Haydi gelin, benim perspektifimden bakalım.
Toplum normlarına ilmek ilmek işlenmiş, bireyin özgür iradesini yerle yeksan eden yazılı olmayan kuralların tümü...
Siz buna “töre” deyin, “gelenek” deyin, “yöresel özellik” deyin, “kutsal öğreti” deyin; ne fark eder?
Yıllardan beri bizlere öğretilmiş ve aksi bir karar ile eylemde yahut kişisel tercihlerimize karabasan gibi çöken kutsallar...
Bunu semavî dinler üzerinden devam ettirmek istemiyorum; burası hassas ve ince bir çizgi zira.
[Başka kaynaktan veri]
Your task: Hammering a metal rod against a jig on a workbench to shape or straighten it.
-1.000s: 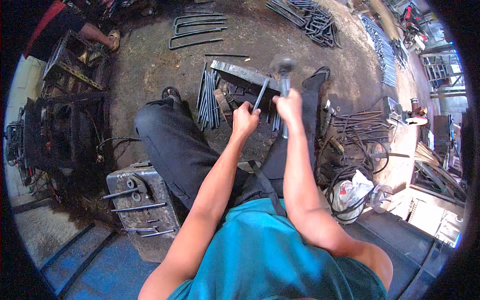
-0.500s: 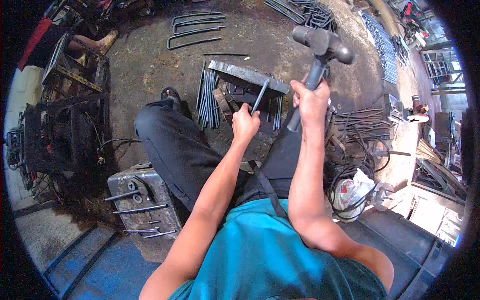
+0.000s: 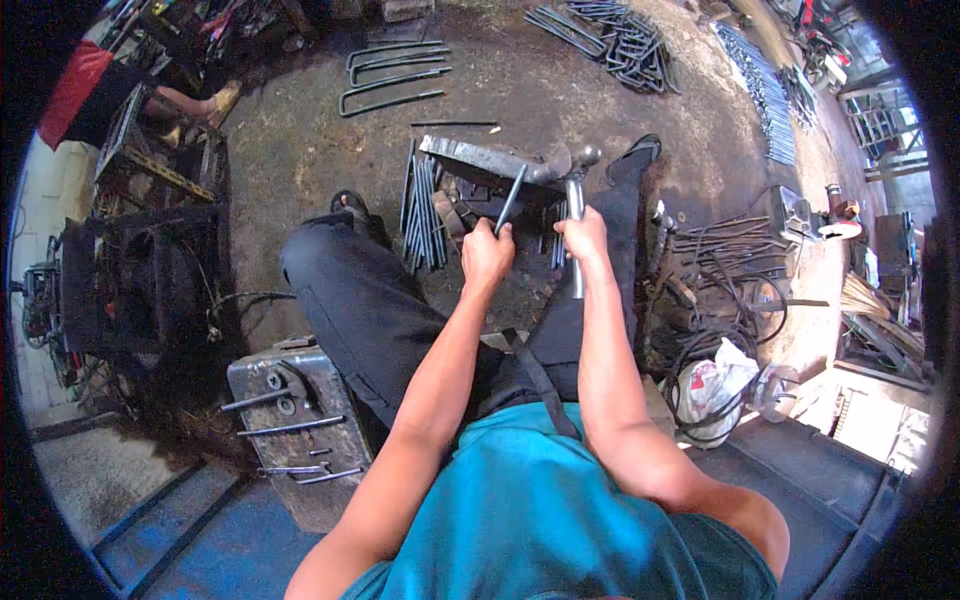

Peki, bahsedeceğim mevzuları açıyorum.
Her anne kutsal değildir mesela.
Evet, verdiği zahmetler saygıyı hak eder; fakat sizin özgür iradenize, yaşam standartlarının imkânı dâhilinde destek olmayan, hatta kendi kişisel çıkarları doğrultusunda evladını yok sayan annelerden bahsediyorum.
Sanatçı Teoman’ın bir röportajı aklıma gelir hep.
“Anneniz bütün ödüllerinizi saklıyormuş, ne güzel,” demişti sunucu.
Teoman’ın cevabı kişisel farkındalığa ışık tutar gibiydi:
“O, benim için, benim başarım için değil; benim doğurduğum çocuk bunu başardı demek için saklıyor.”
İşte tam da buradan devam edelim.
Yaşadığımız zaman diliminde, çocuklarınızın yaşı hiç fark etmez; bunu onun iç huzuru için mi, yoksa sizin doğurduğunuz çocuğun idealize ettiğiniz hedeflerinizi gerçekleştirip, sizin kendinize dair doğrularınızı ve eylemlerinizi tahmin etmesi için mi istiyorsunuz?
Onun başarılı olması, onun hayatı kolaylaşsın diye mi; yoksa “sizin çocuğunuz başardı” diyebilmek için mi?
Yahut bir evlilik kararı alırken çocuğunuza değerlerine ve isteklerine destek mi oluyorsunuz?
Ya da yine dayattığınız doğrularınızla, kendinizi onun üzerinde egoistçe bir güç sahibi yahut otorite olarak mı görüyorsunuz?
Bize hep “kutsal annelik hakkı”ndan bahsedilir. “Anne duası...” Bir onay makamı gibi...
Yahut “anne bedduası” bir korku imparatorluğu gibi.
Siz zaten ahlaklı ve vefalı bir evlat yetiştirdiyseniz, onun merhametini sömürecek kadar bencil ebeveyn olmamalısınız.
Hiç düşündünüz mü, neden çoğumuzun çocukluk travmaları var mesela?
İnsan yaş aldıkça, bir de anne baba oldukça ne çok fark ediyor her şeyi.
Ama göğsündeki merhamet, tüm olumsuzluklara rağmen bağlı kalmaya ve itaat etmeye devam ediyor.
Annenin çocuğunun bu hassas noktasını bilerek istismar etmesine ne demeli?
Oysa anneler değerlidir ama kutsal değildir.
Onlara hizmette kusur olmaz; bu, insanlığınızın eylemsel ifadesidir.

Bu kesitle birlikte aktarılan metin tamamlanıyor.